§ **TASK MATERIAL**:
"""
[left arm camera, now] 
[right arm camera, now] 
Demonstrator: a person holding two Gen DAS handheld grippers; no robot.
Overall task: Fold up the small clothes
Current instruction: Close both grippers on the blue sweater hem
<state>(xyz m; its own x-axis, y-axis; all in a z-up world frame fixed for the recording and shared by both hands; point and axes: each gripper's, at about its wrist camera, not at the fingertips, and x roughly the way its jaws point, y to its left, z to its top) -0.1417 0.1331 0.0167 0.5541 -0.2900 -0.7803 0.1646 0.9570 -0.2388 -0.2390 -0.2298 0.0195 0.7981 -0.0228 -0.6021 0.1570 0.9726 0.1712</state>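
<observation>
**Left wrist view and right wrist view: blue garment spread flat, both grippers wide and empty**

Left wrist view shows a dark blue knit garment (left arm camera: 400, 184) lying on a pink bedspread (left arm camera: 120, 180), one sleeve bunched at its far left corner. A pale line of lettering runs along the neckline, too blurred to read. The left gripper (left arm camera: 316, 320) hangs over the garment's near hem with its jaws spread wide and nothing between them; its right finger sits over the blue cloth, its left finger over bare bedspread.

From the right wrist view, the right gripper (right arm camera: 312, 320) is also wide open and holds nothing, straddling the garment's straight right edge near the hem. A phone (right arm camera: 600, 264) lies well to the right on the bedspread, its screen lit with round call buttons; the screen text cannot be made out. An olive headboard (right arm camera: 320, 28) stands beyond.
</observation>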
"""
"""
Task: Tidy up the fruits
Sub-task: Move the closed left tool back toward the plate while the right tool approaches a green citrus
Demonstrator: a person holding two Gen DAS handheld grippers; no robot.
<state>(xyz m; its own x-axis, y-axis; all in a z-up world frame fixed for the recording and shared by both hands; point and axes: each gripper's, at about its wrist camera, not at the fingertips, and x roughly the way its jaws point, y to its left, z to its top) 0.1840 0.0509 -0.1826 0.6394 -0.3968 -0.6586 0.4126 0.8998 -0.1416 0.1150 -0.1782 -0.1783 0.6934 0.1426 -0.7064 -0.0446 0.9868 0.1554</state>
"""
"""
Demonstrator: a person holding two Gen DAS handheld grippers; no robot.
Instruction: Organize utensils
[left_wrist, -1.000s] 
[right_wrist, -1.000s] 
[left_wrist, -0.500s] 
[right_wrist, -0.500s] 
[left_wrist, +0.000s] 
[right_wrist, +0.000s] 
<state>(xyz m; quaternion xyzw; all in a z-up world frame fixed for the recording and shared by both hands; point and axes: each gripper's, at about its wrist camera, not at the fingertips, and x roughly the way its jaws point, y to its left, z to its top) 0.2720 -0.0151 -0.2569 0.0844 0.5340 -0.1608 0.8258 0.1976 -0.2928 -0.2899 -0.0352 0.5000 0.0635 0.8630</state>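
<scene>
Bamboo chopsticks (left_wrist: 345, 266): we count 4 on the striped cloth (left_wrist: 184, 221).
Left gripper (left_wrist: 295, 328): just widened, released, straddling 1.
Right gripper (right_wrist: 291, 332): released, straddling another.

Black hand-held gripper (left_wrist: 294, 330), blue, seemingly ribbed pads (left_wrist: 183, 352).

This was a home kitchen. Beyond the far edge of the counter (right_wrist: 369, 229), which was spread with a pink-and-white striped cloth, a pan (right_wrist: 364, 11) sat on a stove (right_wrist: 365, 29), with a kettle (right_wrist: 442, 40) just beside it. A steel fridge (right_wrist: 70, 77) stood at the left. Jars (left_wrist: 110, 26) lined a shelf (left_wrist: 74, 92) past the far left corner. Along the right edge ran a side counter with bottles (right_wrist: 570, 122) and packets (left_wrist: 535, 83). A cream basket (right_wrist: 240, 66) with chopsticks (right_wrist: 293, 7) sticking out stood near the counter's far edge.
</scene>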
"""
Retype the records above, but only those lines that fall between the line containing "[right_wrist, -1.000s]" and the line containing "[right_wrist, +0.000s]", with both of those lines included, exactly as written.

§ **PROBLEM SOLUTION**:
[right_wrist, -1.000s] 
[left_wrist, -0.500s] 
[right_wrist, -0.500s] 
[left_wrist, +0.000s] 
[right_wrist, +0.000s] 

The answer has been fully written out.